IT trends: What you missed at MIT CIO 2017
Each year, the MIT Sloan CIO Symposium serves as a leading indicator of technologies and business issues that are top of mind for IT leaders. At this year's symposium, CIOs were focused on three C's: connectivity, collaboration, and cognitive computing. Speakers and attendees alike buzzed about how the lines between IT and the rest of the business have become not so much blurred as nearly nonexistent.
CIOs and other top IT execs (many of them MIT grads) largely agreed that "digital" is now in just about everyone's job description. Meanwhile, exhibitors and regular attendees discussed how their organizations have all become technology businesses—even if technology isn't their core business—because of trending technologies like artificial intelligence (AI) and the Internet of Things (IoT).
Accordingly, MIT CIO speakers distilled these three key talking points into three respective tips on modern business agility. The upshot is that enterprise IT can use these tidbits to better respond to both the needs of the business and the needs of its customers.
AI: Augment—don't replace—human intelligence
AI was one of the primary focuses of this year's symposium. And yet what marketers and salespeople refer to as "AI" today doesn't fit the more platonic idea of AI as a generalized intelligence that can self-actualize its own programming and function.
The reason why AI (or, more precisely, machine learning) is enjoying such massive interest of late is because of recent technological advancements in data collection, data storage, and computation—hence making theoretical ideas on AI from the 1960s possible today.
Ali Azarbayejani, chief technology officer of Cogito, a behavioral analytics software company, was emphatic that true, "generalized" AI is still far from reality. Instead, machine learning and other AI-like technologies are best leveraged as "augmentative intelligence." Cogito provides natural-language processing and machine learning technology to analyze customer service calls. Cogito uses this data to help call center employees and supervisors improve their performance.
This runs counter to the AI vision of robots handling customer service calls all by themselves. One problem with leaving customer service to the robots—aside from present technological challenges—is a loss of trust. In the AI-replacement model of customer service, Azarbayejani explained, a customer or user who has already been failed by the company's systems is asked to invest time and energy in again trusting the company's systems. Instead, AI is best leveraged at this point to augment and support human understanding—helping to make people their best selves—instead of trying to replace humans altogether.
IoT: Let big data do double duty for monetization
It has become relatively common knowledge that as the Internet of Things (IoT) has made data more ubiquitous and accessible, it has made businesses more efficient and helped them save money. For the modern CIO, though, the next step is to leverage IoT to make more money.
Jeff Kaplan, managing director of cloud consultancy THINKstrategies, frequently speaks on the global economic shift from products to services—and how this shift is both connected to and enabled by the IoT. At a networking lunch session at MIT CIO titled "Becoming a Connected Company," Kaplan emphasized that IoT today is more than just incorporating sensors into legacy devices to snag data about current business operations. IoT also enables entirely new business models.
Kaplan used the example of Caterpillar to show how IoT, cloud computing, and real-time data analytics are boosting business agility by creating new revenue opportunities. Originally, said Kaplan, Caterpillar used IoT sensors on its tractors to inform vehicle maintenance programs. Eventually, the company realized that it could leverage the data it was collecting via its tractors to sell "agriculture information services." This simple discovery has revolutionized how Caterpillar and other agriculture companies do business.

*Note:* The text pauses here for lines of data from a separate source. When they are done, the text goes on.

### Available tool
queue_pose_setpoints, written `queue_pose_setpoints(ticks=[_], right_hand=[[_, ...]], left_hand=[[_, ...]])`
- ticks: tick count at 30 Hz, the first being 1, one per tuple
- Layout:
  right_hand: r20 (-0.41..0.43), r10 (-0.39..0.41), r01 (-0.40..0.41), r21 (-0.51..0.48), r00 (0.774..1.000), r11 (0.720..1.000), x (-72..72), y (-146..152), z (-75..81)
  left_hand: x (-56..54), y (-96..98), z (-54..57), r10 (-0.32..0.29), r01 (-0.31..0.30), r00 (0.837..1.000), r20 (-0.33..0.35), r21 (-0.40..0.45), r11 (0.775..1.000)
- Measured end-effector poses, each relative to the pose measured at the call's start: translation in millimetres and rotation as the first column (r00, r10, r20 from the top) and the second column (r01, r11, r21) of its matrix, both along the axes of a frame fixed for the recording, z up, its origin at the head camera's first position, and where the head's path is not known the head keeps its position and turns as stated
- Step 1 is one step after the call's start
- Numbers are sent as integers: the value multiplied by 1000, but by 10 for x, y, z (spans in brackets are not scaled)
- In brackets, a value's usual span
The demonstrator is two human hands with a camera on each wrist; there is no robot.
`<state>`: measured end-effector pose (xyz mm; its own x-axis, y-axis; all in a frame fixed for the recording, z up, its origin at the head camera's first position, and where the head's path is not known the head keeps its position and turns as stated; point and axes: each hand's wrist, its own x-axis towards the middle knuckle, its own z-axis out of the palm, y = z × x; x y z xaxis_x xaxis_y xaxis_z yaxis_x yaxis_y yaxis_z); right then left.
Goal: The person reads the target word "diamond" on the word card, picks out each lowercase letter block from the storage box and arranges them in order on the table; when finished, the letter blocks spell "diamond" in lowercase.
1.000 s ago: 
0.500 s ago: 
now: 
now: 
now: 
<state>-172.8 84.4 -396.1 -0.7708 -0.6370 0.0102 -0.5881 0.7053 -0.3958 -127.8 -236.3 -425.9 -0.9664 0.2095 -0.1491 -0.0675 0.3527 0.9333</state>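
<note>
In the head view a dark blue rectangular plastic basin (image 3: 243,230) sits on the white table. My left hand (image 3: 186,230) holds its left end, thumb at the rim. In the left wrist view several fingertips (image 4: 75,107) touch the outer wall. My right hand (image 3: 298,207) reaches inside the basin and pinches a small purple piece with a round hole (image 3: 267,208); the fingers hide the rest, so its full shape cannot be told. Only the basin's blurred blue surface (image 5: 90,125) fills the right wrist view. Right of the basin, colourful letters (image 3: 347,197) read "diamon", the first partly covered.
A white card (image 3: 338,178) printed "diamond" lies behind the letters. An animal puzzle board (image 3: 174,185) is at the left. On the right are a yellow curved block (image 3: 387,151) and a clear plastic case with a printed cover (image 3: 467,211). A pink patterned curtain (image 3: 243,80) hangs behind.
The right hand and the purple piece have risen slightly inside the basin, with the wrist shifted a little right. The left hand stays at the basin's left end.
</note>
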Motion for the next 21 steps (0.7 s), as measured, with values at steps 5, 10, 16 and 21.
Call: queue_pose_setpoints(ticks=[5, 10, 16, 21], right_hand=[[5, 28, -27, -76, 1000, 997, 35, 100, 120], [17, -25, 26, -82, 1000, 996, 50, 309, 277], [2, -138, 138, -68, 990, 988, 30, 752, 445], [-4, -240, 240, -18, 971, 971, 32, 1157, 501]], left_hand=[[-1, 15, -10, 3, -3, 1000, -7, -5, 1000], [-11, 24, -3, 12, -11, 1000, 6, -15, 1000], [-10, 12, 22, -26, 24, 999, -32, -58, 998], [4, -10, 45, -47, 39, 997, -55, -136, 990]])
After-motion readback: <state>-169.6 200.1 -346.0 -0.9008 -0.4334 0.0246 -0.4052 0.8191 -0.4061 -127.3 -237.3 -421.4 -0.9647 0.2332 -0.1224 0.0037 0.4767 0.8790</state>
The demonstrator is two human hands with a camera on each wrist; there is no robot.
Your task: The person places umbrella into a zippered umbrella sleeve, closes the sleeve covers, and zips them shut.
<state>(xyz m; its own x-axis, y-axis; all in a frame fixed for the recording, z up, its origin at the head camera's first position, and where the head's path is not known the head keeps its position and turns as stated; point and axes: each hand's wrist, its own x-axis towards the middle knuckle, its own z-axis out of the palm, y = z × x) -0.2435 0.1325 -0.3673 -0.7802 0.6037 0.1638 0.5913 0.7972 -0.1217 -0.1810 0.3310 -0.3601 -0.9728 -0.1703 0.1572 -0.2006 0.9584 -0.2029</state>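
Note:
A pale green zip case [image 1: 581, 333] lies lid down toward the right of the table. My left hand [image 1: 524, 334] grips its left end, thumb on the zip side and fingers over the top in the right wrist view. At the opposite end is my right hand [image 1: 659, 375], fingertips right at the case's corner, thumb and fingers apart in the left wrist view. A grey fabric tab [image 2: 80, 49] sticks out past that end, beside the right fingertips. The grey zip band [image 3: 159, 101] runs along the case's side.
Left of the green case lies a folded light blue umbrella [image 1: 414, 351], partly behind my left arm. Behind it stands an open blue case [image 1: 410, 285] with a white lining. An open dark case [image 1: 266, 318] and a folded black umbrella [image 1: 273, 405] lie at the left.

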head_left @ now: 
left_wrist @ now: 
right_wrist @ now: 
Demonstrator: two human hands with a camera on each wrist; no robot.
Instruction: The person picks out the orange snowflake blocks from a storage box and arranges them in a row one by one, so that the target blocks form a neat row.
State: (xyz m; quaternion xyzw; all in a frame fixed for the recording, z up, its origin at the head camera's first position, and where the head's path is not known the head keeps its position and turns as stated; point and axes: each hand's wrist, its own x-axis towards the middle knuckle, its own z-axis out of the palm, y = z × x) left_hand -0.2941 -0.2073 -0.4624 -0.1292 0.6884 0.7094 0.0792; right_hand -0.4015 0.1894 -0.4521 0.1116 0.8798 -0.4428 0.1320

"[With IoT], we can sell more information to people for added value," said Kaplan, who added that IoT can also provide "a way you digitize your employees, so they can feel engaged in that world."
DevOps: The two-pizza rule
Engaging employees—both within and outside of IT—for effective collaboration was the third big idea that carried the day at MIT CIO. IT leaders agreed that the best ideas can come from anywhere in the organization.
This opportunity presents a problem, however. On the one hand, modern agile development methodologies are stunted when only one person—or even a very few—are siloed away as they attempt to plug along on a project. This is especially the case when multiple, particularized branches of expertise are required on a project. On the other hand, agile methodologies can also suffer from the bureaucracy of "too many cooks." So how do CIOs foster and ensure the right amount of collaboration?
Christopher Crummey, executive director of X-Force at IBM, offered attendees a positively delicious answer: Make sure that two pizzas can feed all collaborators. The "two-pizza rule" is often attributed to Jeff Bezos, who argues that no meeting should ever be so large that two pizzas cannot feed the group. The problem with communication is that too much communication hinders collaboration; communication should be optimized in execution rather than maximized in volume. The rule has been backed up by research—suggesting that the optimal size of a collaborative team is four to five colleagues (and never more than 10).
Crummey suggests that eight to 10 collaborators is the optimal size for a productive team. Keeping teams a reasonable size (large enough to talk at a biggish table but small enough to not have their voices drowned out) is generally a winning collaboration solution in DevOps and other projects—any way you slice it.